[[ DATA SHOWN open ]]
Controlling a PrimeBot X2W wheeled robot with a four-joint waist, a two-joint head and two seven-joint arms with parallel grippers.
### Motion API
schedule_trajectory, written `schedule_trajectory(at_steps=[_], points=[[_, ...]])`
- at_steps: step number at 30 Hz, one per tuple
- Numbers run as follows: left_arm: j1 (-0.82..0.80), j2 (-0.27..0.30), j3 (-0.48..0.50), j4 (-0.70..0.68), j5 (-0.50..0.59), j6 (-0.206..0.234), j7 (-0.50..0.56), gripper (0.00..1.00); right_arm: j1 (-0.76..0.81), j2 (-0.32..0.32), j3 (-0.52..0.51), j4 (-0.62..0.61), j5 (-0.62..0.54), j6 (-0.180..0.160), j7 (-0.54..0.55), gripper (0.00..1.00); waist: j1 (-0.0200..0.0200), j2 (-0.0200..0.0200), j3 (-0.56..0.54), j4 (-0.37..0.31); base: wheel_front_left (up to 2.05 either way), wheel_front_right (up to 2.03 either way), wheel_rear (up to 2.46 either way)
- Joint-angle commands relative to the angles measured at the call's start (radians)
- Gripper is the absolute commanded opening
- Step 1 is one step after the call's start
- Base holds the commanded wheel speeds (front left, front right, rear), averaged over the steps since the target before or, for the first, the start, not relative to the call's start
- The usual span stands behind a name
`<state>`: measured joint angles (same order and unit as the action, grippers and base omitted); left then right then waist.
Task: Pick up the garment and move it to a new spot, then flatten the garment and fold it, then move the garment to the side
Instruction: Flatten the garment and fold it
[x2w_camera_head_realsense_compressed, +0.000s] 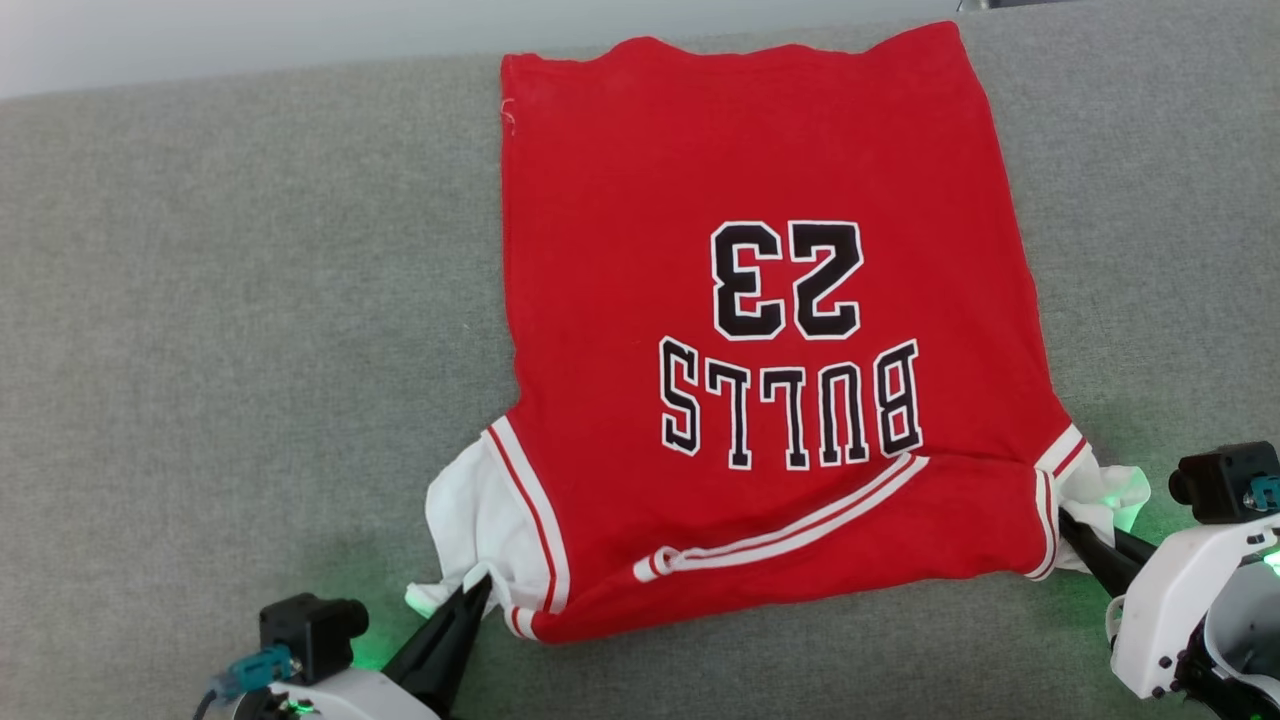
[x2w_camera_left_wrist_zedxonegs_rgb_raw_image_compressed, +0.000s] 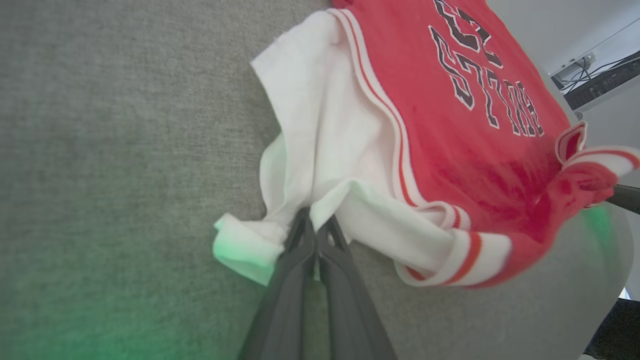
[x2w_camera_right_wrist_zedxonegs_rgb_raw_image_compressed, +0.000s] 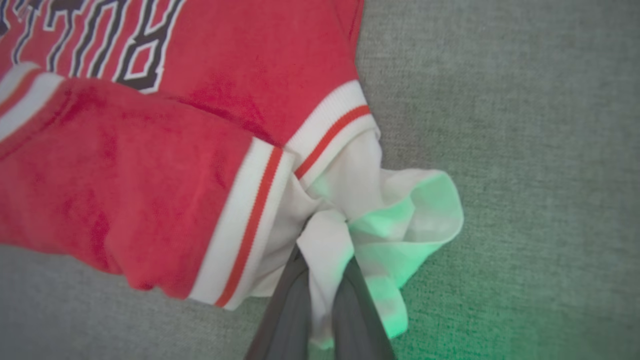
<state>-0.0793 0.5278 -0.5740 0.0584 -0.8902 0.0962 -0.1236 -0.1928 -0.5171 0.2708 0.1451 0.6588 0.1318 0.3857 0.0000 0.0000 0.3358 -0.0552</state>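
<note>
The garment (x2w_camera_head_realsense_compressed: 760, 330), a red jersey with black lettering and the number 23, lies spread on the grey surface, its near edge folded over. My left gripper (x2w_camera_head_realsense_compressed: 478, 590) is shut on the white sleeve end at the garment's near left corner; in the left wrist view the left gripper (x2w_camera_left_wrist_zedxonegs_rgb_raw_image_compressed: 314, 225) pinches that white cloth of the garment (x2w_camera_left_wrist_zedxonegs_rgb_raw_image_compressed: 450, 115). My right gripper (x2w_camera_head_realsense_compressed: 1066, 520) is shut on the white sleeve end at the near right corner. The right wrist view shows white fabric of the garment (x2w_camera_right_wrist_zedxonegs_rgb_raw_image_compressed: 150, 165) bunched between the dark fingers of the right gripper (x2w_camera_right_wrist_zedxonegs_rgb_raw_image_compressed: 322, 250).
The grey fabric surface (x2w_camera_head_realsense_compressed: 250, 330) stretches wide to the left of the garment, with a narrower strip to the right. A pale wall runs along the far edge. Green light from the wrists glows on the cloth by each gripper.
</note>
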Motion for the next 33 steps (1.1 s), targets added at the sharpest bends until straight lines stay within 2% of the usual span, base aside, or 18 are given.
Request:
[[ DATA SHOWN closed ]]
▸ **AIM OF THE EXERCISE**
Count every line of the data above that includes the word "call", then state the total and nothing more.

▸ **EXERCISE OUTPUT**
3